[Nepomuk] Re: Presentation, queries and other stuff
Sebastian Trüg
trueg at kde.org
Mon Mar 7 10:09:39 CET 2011
I forgot one thing:
about the web interface. Nepomuk is running Virtuoso in lite mode. To
disable that you need to hack Soprano and comment line 328 in
soprano/backends/virtuoso/virtuosocontroller.cpp.
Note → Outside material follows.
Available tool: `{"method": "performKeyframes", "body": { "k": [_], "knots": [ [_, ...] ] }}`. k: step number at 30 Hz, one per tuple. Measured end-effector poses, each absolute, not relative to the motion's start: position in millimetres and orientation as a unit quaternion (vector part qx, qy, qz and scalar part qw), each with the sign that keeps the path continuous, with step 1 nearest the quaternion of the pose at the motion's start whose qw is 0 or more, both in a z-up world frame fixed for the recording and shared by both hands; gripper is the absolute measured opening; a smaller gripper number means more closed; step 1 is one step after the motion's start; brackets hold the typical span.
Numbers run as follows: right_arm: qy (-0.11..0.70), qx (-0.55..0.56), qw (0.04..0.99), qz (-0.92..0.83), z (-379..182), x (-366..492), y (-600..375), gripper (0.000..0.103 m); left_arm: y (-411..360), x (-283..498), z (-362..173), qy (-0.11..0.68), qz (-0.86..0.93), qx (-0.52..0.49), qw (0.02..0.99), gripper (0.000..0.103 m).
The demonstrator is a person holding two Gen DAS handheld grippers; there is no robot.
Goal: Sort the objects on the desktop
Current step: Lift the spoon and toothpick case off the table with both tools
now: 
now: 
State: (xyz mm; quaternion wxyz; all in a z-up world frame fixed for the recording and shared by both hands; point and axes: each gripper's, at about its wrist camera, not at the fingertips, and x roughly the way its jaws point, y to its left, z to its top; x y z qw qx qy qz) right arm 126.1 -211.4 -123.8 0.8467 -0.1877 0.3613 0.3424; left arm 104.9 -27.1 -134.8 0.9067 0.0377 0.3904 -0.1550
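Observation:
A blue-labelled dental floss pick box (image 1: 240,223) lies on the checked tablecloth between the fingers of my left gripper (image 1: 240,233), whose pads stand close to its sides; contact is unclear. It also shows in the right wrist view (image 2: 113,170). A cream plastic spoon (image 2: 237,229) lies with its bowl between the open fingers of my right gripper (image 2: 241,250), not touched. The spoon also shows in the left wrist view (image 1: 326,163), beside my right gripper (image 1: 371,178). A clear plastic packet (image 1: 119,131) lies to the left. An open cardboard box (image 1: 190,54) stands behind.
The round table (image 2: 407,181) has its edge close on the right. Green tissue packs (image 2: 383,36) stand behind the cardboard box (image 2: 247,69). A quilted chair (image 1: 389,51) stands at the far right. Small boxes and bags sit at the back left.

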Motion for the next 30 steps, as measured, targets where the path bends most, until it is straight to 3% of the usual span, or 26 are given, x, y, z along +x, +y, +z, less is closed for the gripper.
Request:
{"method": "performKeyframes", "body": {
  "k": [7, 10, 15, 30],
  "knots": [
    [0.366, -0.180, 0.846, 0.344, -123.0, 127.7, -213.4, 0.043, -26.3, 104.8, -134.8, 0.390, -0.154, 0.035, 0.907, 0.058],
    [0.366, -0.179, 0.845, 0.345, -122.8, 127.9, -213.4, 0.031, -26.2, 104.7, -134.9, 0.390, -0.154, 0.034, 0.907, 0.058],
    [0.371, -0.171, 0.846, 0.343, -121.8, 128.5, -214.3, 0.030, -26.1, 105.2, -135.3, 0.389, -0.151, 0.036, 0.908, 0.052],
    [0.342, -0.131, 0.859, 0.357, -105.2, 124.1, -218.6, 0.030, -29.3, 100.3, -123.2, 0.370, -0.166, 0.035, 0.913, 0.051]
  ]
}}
Sadly there is no configuration option for that at the moment.
Cheers,
Sebastian
On 03/06/2011 02:33 PM, Ignacio Serantes wrote:
> On Wed, Mar 2, 2011 at 12:24 PM, Sebastian Trüg <trueg at kde.org
> <mailto:trueg at kde.org>> wrote:
>
> Hi!
>
> Sorry for the lag but I'm really busy.
>
> On 03/02/2011 11:57 AM, Ignacio Serantes wrote:
> > On Wed, Mar 2, 2011 at 9:55 AM, Sebastian Trüg <trueg at kde.org
> <mailto:trueg at kde.org>
> > <mailto:trueg at kde.org <mailto:trueg at kde.org>>> wrote:
>
>
>
> > This is worrying because many problems can't be solved with brutal
> > queries with brutal inner joins. This stuff must be added if you want
> > that nepomuk db works with a limited amount of RAM and CPU.
>
> Please make suggestions.
>
>
> > The story of my life, I'm always be an step before a working
> nepomuk :).
> > Can you explain me a little bit how are this final optimizations?
>
> A better visibility check directly on the resource. This also requires a
> nao:userVisible property on all resources which is done by a new class.
>
>
> Great!, precisely this is the big problem I found with your queries and
> you resolved adding a flag. Please, check the following simple queries
> with one string tests. Strings are selected to obtain result sets with
> different size.
>
> Test #01 [ API_H1, (dorama)]: 93 results in 0.06073117
> seconds
> Test #02 [ API_H2, (dorama)]: 93 results in 1.84762883
> seconds
> Test #03 [ API_H3, (dorama)]: 93 results in 2.01492691 seconds
> Test #04 [ API_H4, (dorama)]: 93 results in 1.91813993 seconds
> Test #05 [ API_H5, (dorama)]: 93 results in 1.60597801 seconds
> Test #06 [ API, (dorama)]: 93 results in 2.23234606 seconds
> Test #07 [ API_H1, (ha ji won)]: 2 results in 0.01688004
> seconds
> Test #08 [ API_H2, (ha ji won)]: 2 results in 5.00310612 seconds
> Test #09 [ API_H3, (ha ji won)]: 2 results in 4.11244702 seconds
> Test #10 [ API_H4, (ha ji won)]: 2 results in 3.95332003 seconds
> Test #11 [ API_H5, (ha ji won)]: 2 results in 3.90592694 seconds
> Test #12 [ API, (ha ji won)]: 2 results in 11.18835807 seconds
> Test #13 [ API_H1, (music)]: 5434 results in 1.39107108 seconds
> Test #14 [ API_H2, (music)]: 5420 results in 4.74685478 seconds
> Test #15 [ API_H3, (music)]: 5420 results in 5.27211499 seconds
> Test #16 [ API_H4, (music)]: 5420 results in 5.14297509 seconds
> Test #17 [ API_H5, (music)]: 5420 results in 4.99993420 seconds
> Test #18 [ API, (music)]: 5420 results in 9.88414216 seconds
>
> The query is the same but I applied minor changes:
> API_H1: is the same query without visibility inner join so easy to
> wonder where is the main performance problem.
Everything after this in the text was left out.